The fight for TV ‘closed captioning’ – optional subtitles for the deaf – was taken-up and led in the 1970s by a great New Yorker, the late Julius Barnathan, President of Broadcast Operations and Engineering for American Broadcasting Company (ABC).
Audiovisual media have come a long way since, and today there are many other ways in which we can, or could, help persons with disabilities to enjoy greater participation in modern media.
Just a few countries offer extensive subtitling services for the hard-of-hearing, and even fewer provide services to help the blind or vision-impaired receive and share TV programmes using audio descriptions. Despite their slow rate of adoption, a variety of means have been developed to improve audiovisual media accessibility: ‘spoken subtitles’, ‘signers’ that can be cut into the picture when needed, ways to make sound easier to hear, speech-to-text conversion for radio, and the myriad ways to ease the use of the Web and controls for TVs, radios and computers.

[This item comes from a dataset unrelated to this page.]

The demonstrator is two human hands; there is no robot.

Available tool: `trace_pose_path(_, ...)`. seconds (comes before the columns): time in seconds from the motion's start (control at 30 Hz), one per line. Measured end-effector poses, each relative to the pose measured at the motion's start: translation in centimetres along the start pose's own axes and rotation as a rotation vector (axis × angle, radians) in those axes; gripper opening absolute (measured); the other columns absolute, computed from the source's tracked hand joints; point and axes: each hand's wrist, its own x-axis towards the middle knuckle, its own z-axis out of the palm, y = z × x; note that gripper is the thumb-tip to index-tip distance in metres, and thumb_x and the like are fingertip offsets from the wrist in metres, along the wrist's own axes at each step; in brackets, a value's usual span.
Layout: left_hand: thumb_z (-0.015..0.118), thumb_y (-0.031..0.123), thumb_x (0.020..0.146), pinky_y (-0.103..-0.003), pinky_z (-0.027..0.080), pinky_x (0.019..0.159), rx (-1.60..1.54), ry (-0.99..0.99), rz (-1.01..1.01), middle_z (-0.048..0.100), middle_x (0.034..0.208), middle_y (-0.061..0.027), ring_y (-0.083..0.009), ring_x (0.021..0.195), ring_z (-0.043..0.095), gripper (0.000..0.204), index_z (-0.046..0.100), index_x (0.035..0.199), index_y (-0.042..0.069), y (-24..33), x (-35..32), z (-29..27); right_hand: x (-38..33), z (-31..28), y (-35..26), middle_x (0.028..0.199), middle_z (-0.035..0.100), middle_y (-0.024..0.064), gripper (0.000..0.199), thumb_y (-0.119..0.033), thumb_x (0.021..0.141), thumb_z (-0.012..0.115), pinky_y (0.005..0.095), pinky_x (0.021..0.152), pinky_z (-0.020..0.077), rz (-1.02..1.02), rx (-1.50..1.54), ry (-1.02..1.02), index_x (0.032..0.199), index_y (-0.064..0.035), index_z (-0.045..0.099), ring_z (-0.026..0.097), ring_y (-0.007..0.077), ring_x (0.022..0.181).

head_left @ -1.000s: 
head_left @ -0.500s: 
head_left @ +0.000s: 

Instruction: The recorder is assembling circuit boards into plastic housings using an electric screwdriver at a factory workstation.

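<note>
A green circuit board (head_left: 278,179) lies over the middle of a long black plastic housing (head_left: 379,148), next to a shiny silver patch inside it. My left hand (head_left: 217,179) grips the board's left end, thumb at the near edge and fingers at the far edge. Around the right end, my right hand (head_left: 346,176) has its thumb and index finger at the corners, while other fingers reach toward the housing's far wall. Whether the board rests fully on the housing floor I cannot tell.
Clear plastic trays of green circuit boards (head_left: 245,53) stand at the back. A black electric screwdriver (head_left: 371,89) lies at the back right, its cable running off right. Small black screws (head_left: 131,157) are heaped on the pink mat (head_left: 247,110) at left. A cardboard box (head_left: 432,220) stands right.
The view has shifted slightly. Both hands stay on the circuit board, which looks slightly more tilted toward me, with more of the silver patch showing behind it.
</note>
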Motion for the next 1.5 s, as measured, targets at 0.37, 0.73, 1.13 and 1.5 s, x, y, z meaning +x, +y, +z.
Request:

Fifty years on from Barnathan’s leading the charge for closed captioning, there is no one in the world who would not like to wave Harry Potter’s magic wand and say, “et voilà,” viewers and listeners with disabilities from all over the world will share in the experience of TV, radio and the Internet. But without the magic wand, it is taking a very, very long time.

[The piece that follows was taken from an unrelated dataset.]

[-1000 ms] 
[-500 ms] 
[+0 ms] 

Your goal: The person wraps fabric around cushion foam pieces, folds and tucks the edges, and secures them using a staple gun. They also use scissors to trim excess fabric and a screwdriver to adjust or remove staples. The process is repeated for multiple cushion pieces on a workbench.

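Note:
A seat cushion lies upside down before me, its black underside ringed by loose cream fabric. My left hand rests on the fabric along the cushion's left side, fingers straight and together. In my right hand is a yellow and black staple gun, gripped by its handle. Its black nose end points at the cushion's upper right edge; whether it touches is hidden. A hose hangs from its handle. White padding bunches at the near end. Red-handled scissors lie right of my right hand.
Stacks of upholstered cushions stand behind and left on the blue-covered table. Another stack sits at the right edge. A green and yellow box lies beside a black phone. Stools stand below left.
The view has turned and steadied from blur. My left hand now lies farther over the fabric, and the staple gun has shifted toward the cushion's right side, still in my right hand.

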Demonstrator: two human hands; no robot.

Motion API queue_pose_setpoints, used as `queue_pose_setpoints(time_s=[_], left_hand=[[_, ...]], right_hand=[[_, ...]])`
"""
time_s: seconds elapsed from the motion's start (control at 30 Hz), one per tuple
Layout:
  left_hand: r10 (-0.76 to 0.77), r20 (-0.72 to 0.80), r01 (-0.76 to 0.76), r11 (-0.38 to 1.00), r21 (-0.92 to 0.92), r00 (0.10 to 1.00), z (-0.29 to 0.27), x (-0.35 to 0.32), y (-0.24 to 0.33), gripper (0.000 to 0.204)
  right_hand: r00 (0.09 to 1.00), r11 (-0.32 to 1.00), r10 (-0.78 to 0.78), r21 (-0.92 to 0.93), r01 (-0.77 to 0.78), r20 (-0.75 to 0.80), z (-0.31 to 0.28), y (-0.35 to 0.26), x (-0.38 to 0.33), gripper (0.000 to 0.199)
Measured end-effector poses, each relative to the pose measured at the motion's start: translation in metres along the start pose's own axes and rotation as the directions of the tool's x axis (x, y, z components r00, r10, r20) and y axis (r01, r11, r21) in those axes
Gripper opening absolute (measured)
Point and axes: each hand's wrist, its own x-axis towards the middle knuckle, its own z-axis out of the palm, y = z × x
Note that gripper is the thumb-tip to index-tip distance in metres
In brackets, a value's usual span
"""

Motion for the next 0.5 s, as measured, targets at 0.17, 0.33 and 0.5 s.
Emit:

What is between us and achieving Julius Barnathan’s dream of helping persons with disabilities to share in the media?
The proportion of the population with disabilities is, barring exceptional circumstances, roughly the same in all countries: 15%, and growing in line with aging populations. Countries’ economic circumstances are, however, far from the same.
First, a nation needs to equip its population with digital TV and radio sets and associated broadcast services, the pre-requisites for ‘access services’. They would also benefit from broadband Internet and so the first barrier is, essentially, the standard of living of the people.
Second, broadcasters and service providers need a ‘business case’ for providing access services. These services cost money, and ‘money out’ for no ‘money in’ does not work in market economies. We need good ideas for funding access services, ideas that bring us closer to sustainable funding models that incentivize investment and reward supply-side creativity, not just people who point their finger in the air and say ‘it must be done’.
Third, to realize the benefits of accessible media globally, access systems are in need of common technical standards. Standardization is the route to access systems applicable across the board, from broadcasting to cable, IPTV and Internet. Globally standardized access technologies will work all over the world; their manufacture and rollout will benefit from economies of scale; and their status as standards will do much to ensure that they are included in all sets routinely, so that there is no financial penalty for being disabled.
ITU has been an excellent advocacy platform in raising awareness around the importance of audiovisual media accessibility, and, as a global standards body, it is also the venue to build the standards needed to drive access services’ widespread adoption.
This is the purpose of the new ‘IRG-AVA’ group. IRG-AVA will develop draft global standards (ITU-T and ITU-R Recommendations) for access systems, coordinating related work across ITU-T SG9 (Broadband cable & TV), ITU-T SG16 (Multimedia), and ITU-R SG6 (Broadcasting service).
The group is starting its journey now, based on the strong foundation set by the now-terminated ITU-T Focus Group on Audiovisual Media Accessibility (FG-AVA). The first meeting of IRG-AVA will be held in Geneva, 25 February 2014, by which time the Technical Reports developed by FG-AVA will have been made available to the public.
IRG-AVA is inviting technical proposals on the technology composition of globally standardized access systems. Contributors who (though well-meaning) just argue that accessibility is important, and that more money should be spent on access services, are not really what we need at this stage. What we need is continued engagement and solid technology proposals for access systems that we can take to standardization.
Please join us to build a more inclusive society through accessible technologies. It is an engineering endeavour well worth the effort, and I am sure that Julius Barnathan would approve of what we are trying to do.